(On Cable TV, December 2018) Well huh. Turns out that Marlon Brando was a trend setter on his way up, playing characters with raw honesty in the 1950s, and also on his way down, anticipating the whole self-parody of people such as Robert de Niro with 1990’s The Freshman. The references are not accidental—The Freshman features Brando as a mob boss in a film that has characters (including a film teacher) obsessing over The Godfather. It’s intentional, and it does work relatively well at times: Brando doesn’t look as if he’s having any fun whatsoever, but the characters grimacing around him look as if they do. Matthew Broderick stars as a hapless Midwesterner going to NYC to study film, and is immediately robbed upon arrival. We later discover it’s all a big scheme, but never mind the details. The Freshman is merely fine as a comedy: It doesn’t have big laughs, it does’nt build to an amazing climax, but it does the job of entertaining and that’s that. Director Andrew Bergman keeps things moving in the same direction, Penelope Ann Miller makes for a cute love interest and the focus on animals means some visual comedy as well. I don’t think that The Freshman has any staying power beyond seeing Brando poking fun at himself, even in a very restrained way.
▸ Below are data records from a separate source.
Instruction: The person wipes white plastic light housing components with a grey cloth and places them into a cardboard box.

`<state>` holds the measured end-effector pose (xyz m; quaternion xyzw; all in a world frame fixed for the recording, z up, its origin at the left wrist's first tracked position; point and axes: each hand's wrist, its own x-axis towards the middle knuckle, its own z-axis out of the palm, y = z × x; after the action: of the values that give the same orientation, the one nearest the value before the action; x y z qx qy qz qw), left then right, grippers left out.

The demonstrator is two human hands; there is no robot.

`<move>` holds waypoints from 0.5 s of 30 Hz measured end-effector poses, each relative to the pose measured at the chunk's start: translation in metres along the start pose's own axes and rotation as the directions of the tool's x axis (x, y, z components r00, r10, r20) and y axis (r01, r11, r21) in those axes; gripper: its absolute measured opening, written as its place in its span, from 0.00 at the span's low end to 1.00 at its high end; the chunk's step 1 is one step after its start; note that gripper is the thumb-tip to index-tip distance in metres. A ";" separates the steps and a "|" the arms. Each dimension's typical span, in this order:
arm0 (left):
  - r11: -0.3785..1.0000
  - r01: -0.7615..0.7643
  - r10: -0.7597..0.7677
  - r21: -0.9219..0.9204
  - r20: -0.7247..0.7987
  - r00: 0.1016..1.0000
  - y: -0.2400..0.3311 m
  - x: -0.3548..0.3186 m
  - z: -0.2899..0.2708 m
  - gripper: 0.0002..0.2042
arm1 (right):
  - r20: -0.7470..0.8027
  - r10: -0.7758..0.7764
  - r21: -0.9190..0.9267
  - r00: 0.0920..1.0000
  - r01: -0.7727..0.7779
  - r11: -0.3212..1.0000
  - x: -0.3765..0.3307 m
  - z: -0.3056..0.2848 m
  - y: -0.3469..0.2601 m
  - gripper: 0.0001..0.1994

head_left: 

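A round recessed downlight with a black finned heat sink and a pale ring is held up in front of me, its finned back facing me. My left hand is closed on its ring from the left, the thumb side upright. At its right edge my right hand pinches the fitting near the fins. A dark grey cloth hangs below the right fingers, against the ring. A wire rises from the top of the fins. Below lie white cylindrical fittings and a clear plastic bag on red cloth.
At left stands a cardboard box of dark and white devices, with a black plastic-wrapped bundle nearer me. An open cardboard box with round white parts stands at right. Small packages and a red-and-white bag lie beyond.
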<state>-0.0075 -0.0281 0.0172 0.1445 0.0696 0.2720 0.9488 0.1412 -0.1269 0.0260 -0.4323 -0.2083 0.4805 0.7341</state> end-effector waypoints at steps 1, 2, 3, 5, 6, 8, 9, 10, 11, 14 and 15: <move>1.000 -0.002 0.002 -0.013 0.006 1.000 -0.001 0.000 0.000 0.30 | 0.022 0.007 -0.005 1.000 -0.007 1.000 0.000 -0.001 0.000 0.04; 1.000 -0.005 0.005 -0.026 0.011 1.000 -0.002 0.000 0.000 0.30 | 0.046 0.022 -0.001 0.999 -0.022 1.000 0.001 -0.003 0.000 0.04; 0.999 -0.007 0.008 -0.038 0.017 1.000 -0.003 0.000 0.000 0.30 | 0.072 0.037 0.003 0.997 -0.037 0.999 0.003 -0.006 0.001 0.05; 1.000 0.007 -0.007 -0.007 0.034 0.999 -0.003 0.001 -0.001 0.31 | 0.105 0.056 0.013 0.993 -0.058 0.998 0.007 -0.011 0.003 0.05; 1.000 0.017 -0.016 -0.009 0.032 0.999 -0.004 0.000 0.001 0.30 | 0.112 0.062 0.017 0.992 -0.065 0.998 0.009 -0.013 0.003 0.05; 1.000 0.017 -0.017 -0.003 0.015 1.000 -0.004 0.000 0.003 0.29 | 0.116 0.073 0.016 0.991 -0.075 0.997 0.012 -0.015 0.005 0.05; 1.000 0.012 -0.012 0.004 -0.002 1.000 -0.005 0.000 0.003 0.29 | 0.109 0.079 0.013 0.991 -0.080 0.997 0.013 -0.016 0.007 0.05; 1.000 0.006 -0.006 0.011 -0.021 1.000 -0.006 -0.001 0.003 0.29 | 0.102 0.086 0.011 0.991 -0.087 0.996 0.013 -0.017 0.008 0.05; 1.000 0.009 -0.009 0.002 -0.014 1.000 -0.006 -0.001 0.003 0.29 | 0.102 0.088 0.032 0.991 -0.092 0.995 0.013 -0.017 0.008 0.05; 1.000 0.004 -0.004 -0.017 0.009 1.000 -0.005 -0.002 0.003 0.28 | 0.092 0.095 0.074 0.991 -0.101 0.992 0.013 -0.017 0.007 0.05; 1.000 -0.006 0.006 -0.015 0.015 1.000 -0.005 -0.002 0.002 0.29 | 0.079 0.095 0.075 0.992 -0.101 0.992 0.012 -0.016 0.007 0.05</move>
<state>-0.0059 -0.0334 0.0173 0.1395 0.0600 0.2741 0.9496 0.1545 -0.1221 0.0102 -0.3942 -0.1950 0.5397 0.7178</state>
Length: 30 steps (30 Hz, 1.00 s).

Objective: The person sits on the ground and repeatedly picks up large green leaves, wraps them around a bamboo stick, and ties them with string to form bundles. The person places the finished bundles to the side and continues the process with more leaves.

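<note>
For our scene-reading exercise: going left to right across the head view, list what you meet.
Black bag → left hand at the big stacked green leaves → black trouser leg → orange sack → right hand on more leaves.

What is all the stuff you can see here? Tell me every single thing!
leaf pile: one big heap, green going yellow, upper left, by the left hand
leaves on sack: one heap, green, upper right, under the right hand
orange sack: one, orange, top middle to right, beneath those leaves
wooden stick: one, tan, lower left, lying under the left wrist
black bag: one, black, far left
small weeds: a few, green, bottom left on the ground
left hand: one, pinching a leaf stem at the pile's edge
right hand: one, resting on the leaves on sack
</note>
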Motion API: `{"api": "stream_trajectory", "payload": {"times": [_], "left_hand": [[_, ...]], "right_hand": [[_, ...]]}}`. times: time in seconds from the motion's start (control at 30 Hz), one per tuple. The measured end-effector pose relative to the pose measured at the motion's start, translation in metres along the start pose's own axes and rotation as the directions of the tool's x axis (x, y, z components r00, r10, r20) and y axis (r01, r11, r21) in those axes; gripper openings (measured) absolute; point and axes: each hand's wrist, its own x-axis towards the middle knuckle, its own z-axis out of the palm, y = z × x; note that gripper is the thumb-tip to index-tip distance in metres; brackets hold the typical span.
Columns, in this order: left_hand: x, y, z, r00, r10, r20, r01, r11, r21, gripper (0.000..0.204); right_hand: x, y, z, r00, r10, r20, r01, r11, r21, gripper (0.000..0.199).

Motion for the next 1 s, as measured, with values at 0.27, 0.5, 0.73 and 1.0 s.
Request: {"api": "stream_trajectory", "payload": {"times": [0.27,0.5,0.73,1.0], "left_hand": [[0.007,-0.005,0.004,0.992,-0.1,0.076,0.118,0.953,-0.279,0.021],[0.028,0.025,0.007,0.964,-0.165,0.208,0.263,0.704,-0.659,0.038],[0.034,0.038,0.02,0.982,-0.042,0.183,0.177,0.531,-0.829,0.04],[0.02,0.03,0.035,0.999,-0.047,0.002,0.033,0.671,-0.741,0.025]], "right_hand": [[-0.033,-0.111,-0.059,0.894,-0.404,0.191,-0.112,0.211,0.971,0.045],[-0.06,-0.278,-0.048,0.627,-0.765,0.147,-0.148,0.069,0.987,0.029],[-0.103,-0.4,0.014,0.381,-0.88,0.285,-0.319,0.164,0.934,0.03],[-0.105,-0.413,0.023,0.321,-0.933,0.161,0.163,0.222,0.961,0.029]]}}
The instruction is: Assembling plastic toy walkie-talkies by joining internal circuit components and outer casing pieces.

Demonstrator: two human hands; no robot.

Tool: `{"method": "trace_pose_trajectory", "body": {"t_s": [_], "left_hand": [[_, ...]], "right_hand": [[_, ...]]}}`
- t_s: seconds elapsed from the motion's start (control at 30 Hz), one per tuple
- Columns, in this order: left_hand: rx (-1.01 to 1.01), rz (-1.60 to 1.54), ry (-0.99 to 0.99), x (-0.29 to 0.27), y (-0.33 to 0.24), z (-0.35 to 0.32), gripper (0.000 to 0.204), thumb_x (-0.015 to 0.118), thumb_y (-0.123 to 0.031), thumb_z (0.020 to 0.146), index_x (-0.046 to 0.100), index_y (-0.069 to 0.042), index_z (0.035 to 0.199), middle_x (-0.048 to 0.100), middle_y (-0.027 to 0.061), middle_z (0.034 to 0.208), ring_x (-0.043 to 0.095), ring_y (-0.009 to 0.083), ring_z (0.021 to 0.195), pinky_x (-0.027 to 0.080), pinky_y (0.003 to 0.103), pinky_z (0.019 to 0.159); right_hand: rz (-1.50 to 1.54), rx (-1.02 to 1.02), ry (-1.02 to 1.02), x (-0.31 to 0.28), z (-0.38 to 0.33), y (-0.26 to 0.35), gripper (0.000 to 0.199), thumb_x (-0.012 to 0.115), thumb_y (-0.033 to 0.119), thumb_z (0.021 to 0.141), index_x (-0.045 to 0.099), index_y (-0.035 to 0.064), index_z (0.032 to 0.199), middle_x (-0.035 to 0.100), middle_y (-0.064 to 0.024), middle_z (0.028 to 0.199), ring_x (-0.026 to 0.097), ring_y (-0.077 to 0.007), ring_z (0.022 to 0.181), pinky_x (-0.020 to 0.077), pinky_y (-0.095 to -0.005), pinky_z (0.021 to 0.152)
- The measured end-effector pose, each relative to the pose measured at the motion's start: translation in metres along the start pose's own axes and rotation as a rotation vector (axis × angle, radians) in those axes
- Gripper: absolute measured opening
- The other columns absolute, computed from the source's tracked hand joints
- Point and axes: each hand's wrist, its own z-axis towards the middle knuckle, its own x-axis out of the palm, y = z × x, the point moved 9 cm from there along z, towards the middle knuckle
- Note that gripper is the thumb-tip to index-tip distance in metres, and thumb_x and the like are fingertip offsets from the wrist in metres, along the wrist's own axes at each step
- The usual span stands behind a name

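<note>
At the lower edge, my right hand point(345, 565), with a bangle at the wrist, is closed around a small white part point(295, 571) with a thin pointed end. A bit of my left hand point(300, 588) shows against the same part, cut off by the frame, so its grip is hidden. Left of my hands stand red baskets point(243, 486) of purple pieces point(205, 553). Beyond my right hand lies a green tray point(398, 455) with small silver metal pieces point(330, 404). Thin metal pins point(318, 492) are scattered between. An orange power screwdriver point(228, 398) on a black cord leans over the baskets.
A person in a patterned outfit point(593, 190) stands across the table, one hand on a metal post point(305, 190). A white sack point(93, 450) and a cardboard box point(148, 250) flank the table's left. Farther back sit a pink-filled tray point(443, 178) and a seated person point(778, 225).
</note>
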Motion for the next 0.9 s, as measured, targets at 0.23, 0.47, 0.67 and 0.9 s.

But it’ll do if you haven’t seen it yet.
(On DVD, February 2017) While I gather than Carlito’s Way was only a middling financial and critical success back in 1993, it’s one of those films that grow even better with time. I have a few theories as to why the decades have been kind to the movie. For one thing, I think it’s the kind of top-class crime thriller that were omnipresent for a while, and then not so much. So what if it’s similar to Scarface and The Untouchables? Those movies were awesome! In 2017, Carlito’s Way is a quasi-refreshing throwback to muscular crime cinema back when it was synonymous with A-class budgets rather than straight-to-video releases. It features Al Pacino in terrific younger form (sporting a glorious beard), which is best appreciated now rather than at a time when he was almost over-exposed. It benefits immensely from director Brian de Palma’ kinetic camera work, swooping and gliding into scenes, cackling as it prepares straight-up suspense sequences and delivers all of the cheap thrills that we can expect from a crime thriller. Carlito’s Way may not measure up to Scorcese, but it has strong thrills to deliver in an endearing exploitative way. David Koepp’s script cleverly packs a lot in a decent time, taking a look at a killer trying to get out of the business but predictably failing to do so. Sean Penn is almost unrecognizable (yet iconic, as per GTA: Vice City) as a completely crooked lawyer, while Penelope Ann Miller, John Leguizamo and Luis Guzman turn in good supporting performances. (Pre-stardom Viggo Mortensen even shows up in a non-glamorous role as a disabled ex-gangster) It all adds up to a slick, enjoyable crime drama the likes of which we don’t see enough these days. Carlito’s Way has grown in stature over the past quarter-decade and a fresh look at it today only confirms that it’s a strong film.
(On Cable TV, August 2013) This quasi-sequel to 1991’s Cast a Deadly Spell brings us back to an alternate 1950s Los Angeles suddenly awash in magic, but nearly everything else has changed: The noir aesthetics have given their place to bright Hollywood glam, the lead Private Investigator role is now played by Dennis Hopper and the tone of the film shifts from criminal horror to social commentary. Recasting McCarthyism as literal persecution of witches, Witch Hunt does get to be a bit too obvious at times. Still, there are a few things to like here and there despite the limited budget, including the background details and emphasis on a glamorous era for Hollywood. Hopper isn’t too bad as the lead, while Julian Sands is arresting as an evil magician and Penelope Ann Miller has an eye-catching role as a threatened starlet. The ending is a bit weak and obvious in its hurry to denounce witch-hunting for political gains, but the real fun of the film comes before then.